TASK PROMPT »
Return all the entries word for word.

[Items from a data source]

========================================

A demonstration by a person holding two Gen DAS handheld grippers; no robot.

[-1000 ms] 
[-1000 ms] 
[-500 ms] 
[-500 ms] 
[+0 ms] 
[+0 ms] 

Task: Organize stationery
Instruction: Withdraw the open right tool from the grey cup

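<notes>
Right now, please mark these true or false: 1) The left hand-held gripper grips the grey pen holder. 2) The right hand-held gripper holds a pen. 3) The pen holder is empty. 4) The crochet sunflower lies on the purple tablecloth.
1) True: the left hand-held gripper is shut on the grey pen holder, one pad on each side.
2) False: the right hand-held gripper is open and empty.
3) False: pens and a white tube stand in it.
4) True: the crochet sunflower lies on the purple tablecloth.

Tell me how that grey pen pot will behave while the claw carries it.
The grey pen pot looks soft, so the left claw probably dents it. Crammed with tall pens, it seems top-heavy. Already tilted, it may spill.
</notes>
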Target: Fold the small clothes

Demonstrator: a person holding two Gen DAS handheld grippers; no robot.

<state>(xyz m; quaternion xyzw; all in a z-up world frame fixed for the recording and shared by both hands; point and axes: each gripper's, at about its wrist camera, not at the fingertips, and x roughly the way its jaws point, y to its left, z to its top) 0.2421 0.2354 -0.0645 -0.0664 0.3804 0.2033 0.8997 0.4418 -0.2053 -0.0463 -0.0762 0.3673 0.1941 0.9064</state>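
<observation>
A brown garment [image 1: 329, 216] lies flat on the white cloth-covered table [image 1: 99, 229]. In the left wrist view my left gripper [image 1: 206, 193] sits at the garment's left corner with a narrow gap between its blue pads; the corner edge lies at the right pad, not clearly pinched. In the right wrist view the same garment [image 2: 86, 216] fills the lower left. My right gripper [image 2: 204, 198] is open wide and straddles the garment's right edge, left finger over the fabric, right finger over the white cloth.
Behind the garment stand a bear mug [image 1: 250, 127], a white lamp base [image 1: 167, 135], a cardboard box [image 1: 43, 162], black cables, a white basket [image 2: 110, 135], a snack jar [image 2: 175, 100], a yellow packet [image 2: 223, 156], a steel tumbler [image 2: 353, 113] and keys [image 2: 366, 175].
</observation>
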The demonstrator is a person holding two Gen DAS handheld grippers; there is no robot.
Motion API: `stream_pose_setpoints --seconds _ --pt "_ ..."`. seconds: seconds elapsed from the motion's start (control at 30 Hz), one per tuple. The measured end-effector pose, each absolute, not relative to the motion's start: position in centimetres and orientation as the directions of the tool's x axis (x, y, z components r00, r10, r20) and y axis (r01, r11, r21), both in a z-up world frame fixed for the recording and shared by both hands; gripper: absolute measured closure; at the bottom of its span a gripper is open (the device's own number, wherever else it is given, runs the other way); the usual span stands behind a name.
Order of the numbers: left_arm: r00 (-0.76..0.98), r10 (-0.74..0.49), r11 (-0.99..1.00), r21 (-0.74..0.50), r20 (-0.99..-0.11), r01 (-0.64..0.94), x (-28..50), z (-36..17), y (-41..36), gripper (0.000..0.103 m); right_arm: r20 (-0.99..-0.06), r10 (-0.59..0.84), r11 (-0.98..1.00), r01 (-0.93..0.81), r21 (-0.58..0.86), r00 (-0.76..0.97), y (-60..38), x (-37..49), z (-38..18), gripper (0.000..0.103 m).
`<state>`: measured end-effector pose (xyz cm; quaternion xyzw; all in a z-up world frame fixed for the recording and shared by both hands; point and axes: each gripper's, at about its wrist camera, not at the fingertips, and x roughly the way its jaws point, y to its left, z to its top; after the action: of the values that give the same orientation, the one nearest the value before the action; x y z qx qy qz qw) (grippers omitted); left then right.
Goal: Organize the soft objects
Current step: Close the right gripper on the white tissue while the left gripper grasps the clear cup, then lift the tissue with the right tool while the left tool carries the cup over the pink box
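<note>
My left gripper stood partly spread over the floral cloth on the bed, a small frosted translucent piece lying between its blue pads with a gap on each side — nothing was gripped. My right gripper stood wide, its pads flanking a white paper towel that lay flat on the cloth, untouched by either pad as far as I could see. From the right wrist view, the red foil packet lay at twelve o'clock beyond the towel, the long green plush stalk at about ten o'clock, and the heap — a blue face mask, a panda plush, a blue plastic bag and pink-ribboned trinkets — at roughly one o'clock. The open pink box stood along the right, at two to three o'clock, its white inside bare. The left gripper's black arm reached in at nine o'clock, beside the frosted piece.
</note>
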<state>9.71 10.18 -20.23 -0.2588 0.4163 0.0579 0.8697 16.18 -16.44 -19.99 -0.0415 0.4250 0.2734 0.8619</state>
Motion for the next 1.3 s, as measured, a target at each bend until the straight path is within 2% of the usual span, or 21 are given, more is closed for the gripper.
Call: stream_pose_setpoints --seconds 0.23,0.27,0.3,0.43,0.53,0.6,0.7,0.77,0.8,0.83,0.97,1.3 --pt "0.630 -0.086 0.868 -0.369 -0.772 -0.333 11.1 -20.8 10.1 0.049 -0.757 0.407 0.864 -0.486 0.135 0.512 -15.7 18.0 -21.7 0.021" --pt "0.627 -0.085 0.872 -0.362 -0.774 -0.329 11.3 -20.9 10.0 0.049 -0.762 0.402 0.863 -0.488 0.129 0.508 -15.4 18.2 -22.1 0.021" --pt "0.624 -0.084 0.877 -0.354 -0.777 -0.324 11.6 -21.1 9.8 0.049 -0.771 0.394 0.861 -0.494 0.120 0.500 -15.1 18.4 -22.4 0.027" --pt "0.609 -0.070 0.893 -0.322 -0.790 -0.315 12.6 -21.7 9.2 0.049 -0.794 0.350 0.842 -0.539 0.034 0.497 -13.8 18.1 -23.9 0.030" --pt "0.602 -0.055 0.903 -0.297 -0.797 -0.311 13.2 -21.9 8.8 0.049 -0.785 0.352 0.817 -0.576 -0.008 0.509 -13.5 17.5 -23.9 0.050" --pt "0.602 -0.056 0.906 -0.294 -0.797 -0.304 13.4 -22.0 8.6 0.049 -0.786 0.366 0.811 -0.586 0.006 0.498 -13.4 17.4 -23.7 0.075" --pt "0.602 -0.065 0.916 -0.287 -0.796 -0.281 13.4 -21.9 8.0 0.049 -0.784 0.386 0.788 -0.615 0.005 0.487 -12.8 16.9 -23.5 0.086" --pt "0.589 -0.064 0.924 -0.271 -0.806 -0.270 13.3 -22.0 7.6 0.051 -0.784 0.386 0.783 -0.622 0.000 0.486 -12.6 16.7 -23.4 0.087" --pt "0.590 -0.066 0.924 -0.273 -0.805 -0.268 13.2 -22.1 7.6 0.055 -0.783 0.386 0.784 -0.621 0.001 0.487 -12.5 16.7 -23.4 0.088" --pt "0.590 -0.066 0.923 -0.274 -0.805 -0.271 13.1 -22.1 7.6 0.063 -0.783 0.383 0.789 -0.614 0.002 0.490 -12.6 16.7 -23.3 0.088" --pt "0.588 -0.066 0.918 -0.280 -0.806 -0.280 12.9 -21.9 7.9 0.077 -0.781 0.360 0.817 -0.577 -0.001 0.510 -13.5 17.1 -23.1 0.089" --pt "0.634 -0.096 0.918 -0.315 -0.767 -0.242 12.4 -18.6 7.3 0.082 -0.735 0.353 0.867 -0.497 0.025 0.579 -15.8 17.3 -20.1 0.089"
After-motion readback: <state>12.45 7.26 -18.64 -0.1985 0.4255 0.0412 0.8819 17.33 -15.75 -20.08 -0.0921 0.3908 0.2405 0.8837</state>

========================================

TASK RESPONSE »
A demonstration by a person holding two Gen DAS handheld grippers; no robot.

[-1000 ms] 
[-1000 ms] 
[-500 ms] 
[-500 ms] 
[+0 ms] 
[+0 ms] 

Task: Organize stationery
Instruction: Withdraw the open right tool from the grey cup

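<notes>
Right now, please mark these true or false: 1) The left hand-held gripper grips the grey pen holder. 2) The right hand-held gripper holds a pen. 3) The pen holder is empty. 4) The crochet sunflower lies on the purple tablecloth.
1) True: the left hand-held gripper is shut on the grey pen holder, one pad on each side.
2) False: the right hand-held gripper is open and empty.
3) False: pens and a white tube stand in it.
4) True: the crochet sunflower lies on the purple tablecloth.

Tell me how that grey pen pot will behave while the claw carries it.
The grey pen pot looks soft, so the left claw probably dents it. Crammed with tall pens, it seems top-heavy. Already tilted, it may spill.
</notes>
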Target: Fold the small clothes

Demonstrator: a person holding two Gen DAS handheld grippers; no robot.

<state>(xyz m; quaternion xyzw; all in a z-up world frame fixed for the recording and shared by both hands; point and axes: each gripper's, at about its wrist camera, not at the fingertips, and x roughly the way its jaws point, y to its left, z to its top) 0.2421 0.2354 -0.0645 -0.0664 0.3804 0.2033 0.8997 0.4418 -0.2053 -0.0463 -0.0762 0.3673 0.1941 0.9064</state>
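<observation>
A brown garment [image 1: 329, 216] lies flat on the white cloth-covered table [image 1: 99, 229]. In the left wrist view my left gripper [image 1: 206, 193] sits at the garment's left corner with a narrow gap between its blue pads; the corner edge lies at the right pad, not clearly pinched. In the right wrist view the same garment [image 2: 86, 216] fills the lower left. My right gripper [image 2: 204, 198] is open wide and straddles the garment's right edge, left finger over the fabric, right finger over the white cloth.
Behind the garment stand a bear mug [image 1: 250, 127], a white lamp base [image 1: 167, 135], a cardboard box [image 1: 43, 162], black cables, a white basket [image 2: 110, 135], a snack jar [image 2: 175, 100], a yellow packet [image 2: 223, 156], a steel tumbler [image 2: 353, 113] and keys [image 2: 366, 175].
</observation>
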The demonstrator is a person holding two Gen DAS handheld grippers; there is no robot.
Motion API: `stream_pose_setpoints --seconds _ --pt "_ ..."`. seconds: seconds elapsed from the motion's start (control at 30 Hz), one per tuple. The measured end-effector pose, each absolute, not relative to the motion's start: position in centimetres and orientation as the directions of the tool's x axis (x, y, z components r00, r10, r20) and y axis (r01, r11, r21), both in a z-up world frame fixed for the recording and shared by both hands; gripper: absolute measured closure; at the bottom of its span a gripper is open (the device's own number, wherever else it is given, runs the other way); the usual span stands behind a name.
Order of the numbers: left_arm: r00 (-0.76..0.98), r10 (-0.74..0.49), r11 (-0.99..1.00), r21 (-0.74..0.50), r20 (-0.99..-0.11), r01 (-0.64..0.94), x (-28..50), z (-36..17), y (-41..36), gripper (0.000..0.103 m); right_arm: r20 (-0.99..-0.06), r10 (-0.59..0.84), r11 (-0.98..1.00), r01 (-0.93..0.81), r21 (-0.58..0.86), r00 (-0.76..0.97), y (-60..38), x (-37..49), z (-38..18), gripper (0.000..0.103 m).
`<state>`: measured end-effector pose (xyz cm; quaternion xyzw; all in a z-up world frame fixed for the recording and shared by both hands; point and axes: each gripper's, at about its wrist camera, not at the fingertips, and x roughly the way its jaws point, y to its left, z to its top; after the action: of the values that give the same orientation, the one nearest the value before the action; x y z qx qy qz qw) (grippers omitted); left then right.
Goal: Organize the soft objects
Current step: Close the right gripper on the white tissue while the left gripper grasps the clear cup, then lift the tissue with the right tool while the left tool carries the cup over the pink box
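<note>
My left gripper stood partly spread over the floral cloth on the bed, a small frosted translucent piece lying between its blue pads with a gap on each side — nothing was gripped. My right gripper stood wide, its pads flanking a white paper towel that lay flat on the cloth, untouched by either pad as far as I could see. From the right wrist view, the red foil packet lay at twelve o'clock beyond the towel, the long green plush stalk at about ten o'clock, and the heap — a blue face mask, a panda plush, a blue plastic bag and pink-ribboned trinkets — at roughly one o'clock. The open pink box stood along the right, at two to three o'clock, its white inside bare. The left gripper's black arm reached in at nine o'clock, beside the frosted piece.
</note>
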<state>9.71 10.18 -20.23 -0.2588 0.4163 0.0579 0.8697 16.18 -16.44 -19.99 -0.0415 0.4250 0.2734 0.8619</state>
Motion for the next 1.3 s, as measured, a target at each bend until the straight path is within 2% of the usual span, or 21 are given, more is closed for the gripper.
Call: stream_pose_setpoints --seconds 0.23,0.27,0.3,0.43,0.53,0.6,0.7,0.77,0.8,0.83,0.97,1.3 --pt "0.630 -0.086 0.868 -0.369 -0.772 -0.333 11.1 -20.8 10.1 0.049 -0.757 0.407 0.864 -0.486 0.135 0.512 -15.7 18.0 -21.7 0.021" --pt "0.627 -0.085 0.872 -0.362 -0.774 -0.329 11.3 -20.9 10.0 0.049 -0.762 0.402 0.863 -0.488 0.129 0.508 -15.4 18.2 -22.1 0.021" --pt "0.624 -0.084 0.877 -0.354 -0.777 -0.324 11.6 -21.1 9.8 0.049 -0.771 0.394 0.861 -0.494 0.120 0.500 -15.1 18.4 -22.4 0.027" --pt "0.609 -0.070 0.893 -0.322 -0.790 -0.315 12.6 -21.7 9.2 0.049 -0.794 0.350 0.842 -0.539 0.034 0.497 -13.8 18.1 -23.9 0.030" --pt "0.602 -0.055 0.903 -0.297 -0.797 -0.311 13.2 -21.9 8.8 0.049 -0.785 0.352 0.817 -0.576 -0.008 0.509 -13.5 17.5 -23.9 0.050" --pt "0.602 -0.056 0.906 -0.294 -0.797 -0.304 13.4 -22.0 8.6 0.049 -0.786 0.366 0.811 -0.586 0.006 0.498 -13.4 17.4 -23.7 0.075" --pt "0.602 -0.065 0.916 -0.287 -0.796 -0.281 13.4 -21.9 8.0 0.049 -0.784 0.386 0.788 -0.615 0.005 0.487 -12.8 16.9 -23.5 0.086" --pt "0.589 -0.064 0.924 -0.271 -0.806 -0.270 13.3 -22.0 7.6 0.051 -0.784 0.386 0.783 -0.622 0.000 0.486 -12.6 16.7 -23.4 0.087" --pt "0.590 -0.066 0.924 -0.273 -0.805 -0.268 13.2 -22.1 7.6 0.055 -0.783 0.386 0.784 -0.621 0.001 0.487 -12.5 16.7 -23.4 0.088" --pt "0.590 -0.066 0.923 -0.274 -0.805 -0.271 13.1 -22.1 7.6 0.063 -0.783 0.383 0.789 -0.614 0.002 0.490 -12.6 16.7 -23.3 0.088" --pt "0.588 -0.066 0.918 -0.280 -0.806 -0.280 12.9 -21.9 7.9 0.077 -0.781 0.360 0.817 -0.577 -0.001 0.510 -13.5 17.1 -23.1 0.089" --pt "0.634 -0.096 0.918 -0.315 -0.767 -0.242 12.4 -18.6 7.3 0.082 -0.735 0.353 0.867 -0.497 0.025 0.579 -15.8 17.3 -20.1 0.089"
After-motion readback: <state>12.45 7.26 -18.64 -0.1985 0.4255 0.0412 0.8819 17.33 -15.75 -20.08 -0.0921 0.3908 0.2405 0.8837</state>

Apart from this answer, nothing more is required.